To make matters worse, this exception would only apply to the EAPI variable, even though in every other way EAPI would remain a normal metadata variable. This restriction would not necessarily be enforceable by the package manager either, so sometimes screwups would lead to weird results rather than errors.

Also, existing ebuilds don’t follow this format — all of the above examples have occurred in real code. Thus, before switching to this, the entire tree and every single overlay everywhere would have to be fixed.

Magic via Special Comment Strings

The second magic marker variant is to shove a special comment line at the start of every single ebuild containing EAPI information. Again, this would require updating every single existing ebuild, and would also require yet another huge wait before it becomes usable.

This sort of resembles what’s done in certain fixed binary formats. However, ebuilds aren’t fixed binary formats; ebuilds are scripts.

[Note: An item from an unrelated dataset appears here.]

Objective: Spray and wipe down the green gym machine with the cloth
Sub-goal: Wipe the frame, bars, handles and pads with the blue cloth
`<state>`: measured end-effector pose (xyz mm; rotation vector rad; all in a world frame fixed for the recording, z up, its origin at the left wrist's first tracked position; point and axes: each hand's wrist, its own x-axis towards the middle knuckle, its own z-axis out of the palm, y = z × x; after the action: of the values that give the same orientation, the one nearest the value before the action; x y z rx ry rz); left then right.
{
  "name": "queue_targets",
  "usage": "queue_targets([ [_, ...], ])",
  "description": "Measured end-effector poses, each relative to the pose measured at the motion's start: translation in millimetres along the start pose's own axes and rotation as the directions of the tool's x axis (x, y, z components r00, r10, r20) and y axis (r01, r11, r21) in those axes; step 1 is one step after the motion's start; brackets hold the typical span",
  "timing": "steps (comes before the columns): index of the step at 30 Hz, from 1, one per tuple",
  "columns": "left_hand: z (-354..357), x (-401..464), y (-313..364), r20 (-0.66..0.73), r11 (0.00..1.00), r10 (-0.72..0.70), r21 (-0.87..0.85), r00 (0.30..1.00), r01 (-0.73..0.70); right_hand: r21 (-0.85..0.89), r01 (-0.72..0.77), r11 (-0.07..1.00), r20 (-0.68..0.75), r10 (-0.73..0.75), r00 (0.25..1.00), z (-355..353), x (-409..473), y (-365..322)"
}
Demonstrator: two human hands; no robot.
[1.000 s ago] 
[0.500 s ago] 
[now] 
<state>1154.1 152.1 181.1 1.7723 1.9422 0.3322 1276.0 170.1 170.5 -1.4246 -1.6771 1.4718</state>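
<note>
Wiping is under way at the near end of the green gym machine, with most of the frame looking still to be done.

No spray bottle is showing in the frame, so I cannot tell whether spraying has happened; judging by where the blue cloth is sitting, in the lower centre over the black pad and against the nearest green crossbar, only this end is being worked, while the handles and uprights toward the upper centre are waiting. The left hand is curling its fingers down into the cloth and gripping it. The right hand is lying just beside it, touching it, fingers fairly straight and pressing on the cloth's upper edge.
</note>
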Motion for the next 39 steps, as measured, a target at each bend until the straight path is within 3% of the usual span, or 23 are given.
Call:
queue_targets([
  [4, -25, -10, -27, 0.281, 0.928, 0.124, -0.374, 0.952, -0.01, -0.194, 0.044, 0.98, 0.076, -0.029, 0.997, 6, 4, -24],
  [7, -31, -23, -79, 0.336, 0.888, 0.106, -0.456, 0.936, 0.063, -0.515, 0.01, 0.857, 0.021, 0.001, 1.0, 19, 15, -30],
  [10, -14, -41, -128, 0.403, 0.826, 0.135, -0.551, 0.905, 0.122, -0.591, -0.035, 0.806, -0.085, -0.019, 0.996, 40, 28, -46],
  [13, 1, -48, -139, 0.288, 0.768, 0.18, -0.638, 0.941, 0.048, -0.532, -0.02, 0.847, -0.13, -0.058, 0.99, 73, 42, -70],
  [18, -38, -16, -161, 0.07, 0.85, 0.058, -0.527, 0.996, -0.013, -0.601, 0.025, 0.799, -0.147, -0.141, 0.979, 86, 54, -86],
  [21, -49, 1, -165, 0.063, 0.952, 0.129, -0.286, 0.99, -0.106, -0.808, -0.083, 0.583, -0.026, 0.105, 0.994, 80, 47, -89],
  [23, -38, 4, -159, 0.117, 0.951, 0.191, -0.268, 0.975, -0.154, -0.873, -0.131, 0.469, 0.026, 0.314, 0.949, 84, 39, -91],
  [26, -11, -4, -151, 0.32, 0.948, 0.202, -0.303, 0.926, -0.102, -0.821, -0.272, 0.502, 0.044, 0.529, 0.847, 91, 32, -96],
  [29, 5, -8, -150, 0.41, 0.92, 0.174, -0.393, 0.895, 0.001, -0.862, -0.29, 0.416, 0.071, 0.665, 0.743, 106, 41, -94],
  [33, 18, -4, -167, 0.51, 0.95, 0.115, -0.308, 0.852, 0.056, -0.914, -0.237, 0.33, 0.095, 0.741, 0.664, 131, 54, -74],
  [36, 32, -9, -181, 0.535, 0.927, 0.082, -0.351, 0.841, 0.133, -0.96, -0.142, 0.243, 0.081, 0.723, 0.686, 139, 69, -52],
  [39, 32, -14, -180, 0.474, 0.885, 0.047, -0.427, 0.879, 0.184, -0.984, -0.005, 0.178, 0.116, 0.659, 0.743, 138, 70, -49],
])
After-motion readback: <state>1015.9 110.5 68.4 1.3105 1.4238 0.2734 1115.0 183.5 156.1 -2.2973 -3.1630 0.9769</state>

In addition, fixed binary formats that do this were designed from the start with different versions in mind; the ebuild format has instead been gradually grown over time, often by people who actively oppose any kind of standardisation.

Magic via Extended Attributes

The third magic marker variant is to store the marker in extended attributes, rather than in the file itself. This means:

  • It becomes impossible to store ebuilds anywhere that doesn’t support extended attributes, such as in most version control systems, on pastebins, on bugzilla and on pastebins.
  • The EAPI is effectively invisible except to people using obscure tools.

And, again, a huge wait.

Alternative Three: eapi Function

Third, make eapi a function. This will allow early exit for unsupported EAPIs, so global scope changes can be made so long as they occur after the eapi function is called. Again, this means a huge wait, and again, this requires an additional proposal to fix version formats.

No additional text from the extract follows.